> DIRECTIONS: When you write out the listing, keep every character and omit the pictures.

· · · ·

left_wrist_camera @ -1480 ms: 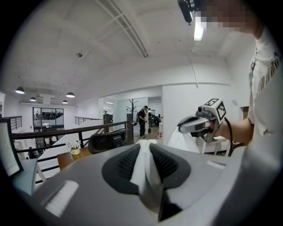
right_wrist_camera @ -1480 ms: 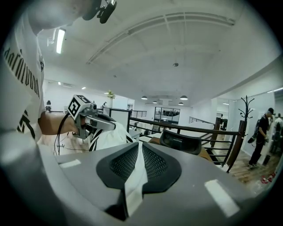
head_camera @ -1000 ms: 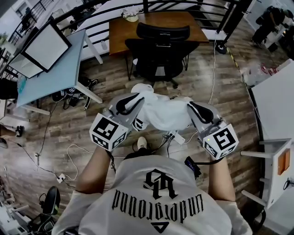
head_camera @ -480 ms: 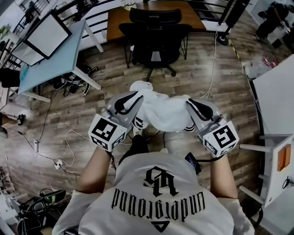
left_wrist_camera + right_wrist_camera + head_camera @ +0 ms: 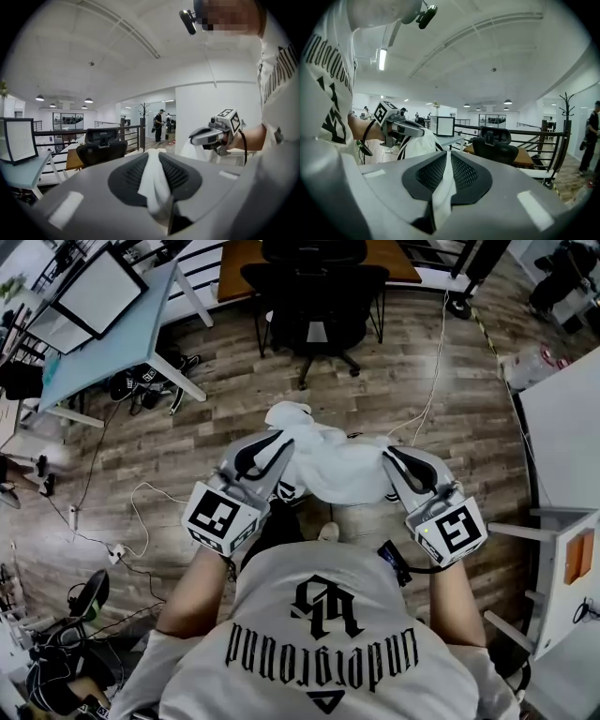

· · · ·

> WORKED SOLUTION:
left_wrist_camera @ -1480 ms: 
right_wrist_camera @ -1480 ms: 
head_camera @ -1000 ms: 
head_camera @ -480 ms: 
left_wrist_camera + right_wrist_camera + head_camera @ +0 ms: 

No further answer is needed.